Plus the design was a hell of a waste of uranium. Even before Hiroshima many wanted to scrap Little Boy to get more bombs worth of plutonium out of the uranium in it.
|Rodents of Unusual Size |
Godzilla has meth breath. This is all so perfect.
Nope. This is going to massively suck.
Written by: some first time writer, and the guy who's done nothing but The Expendables movies and the freaking Doom movie.
Given the Call of Duty "ra ra holy American military" parachuting trailer + ad campaign poster, they might as well have given this to Michael Bay.
Going to be Cloverfield 2 at best, total garbage at worst.
Monolith chorus? Lazy, trailer-soundtracker. Lazy.
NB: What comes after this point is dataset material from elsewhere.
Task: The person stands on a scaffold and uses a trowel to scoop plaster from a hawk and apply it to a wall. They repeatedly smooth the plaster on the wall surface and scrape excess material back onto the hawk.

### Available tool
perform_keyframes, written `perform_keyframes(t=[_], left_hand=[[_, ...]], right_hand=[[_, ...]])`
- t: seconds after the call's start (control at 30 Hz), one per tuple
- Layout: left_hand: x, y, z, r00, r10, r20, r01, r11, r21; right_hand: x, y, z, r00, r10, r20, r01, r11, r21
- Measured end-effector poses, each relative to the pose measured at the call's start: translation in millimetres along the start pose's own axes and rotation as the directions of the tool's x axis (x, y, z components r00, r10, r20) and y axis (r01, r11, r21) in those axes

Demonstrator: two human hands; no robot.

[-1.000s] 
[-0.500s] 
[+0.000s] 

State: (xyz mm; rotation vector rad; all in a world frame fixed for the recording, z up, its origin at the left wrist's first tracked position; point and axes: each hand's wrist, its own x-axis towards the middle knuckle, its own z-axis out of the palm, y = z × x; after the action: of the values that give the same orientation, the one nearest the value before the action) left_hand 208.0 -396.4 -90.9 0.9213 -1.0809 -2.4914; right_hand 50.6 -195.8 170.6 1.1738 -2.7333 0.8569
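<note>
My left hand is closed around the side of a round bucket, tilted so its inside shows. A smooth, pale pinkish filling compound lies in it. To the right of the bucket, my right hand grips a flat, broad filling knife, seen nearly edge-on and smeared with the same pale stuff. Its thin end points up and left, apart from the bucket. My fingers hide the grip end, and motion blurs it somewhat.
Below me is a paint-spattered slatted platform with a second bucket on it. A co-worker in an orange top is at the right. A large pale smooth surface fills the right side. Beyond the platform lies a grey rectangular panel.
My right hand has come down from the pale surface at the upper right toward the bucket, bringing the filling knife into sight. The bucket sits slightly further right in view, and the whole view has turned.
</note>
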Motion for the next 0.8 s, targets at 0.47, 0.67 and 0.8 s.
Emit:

It would be nice if this turned out to be watchable, maybe even good but I'm not going to hold my breath.
|Jet Bin Fever |
Writing could break this one. I'm so sick of incredibly expensive VFX movies with terrible scripts and screenplays.
This kinda looks like it will suck. And given that it is by the same production company and studio as Pacific Rim, I can't help but be bitter towards it, thinking that they could have put all the resources used squeezing this one out to instead make a movie that would have been fun to watch.
Why on earth is the in-motion CGI so fucking terrible? Why does The Statue of Liberty's face look nothing like The Statue of Liberty's face?
Jesus Christ, District 9 was made five years ago on a million budget by a bunch of South Africans, and it makes this 0 million film look like ass in the SFX department.
Aside of that, it looks promising, and a million times better than the 1998 film.
That Statue of Liberty it needs to restated is NOT MEANT TO BE NYC's Statue, bu the Statue from New York, New York, in Las Vegas (it's shown right after a shop of a heavily damaged Vegas Strip
Wait wait wait wait... is this a thing? All I can find is a Wiki with one line about it.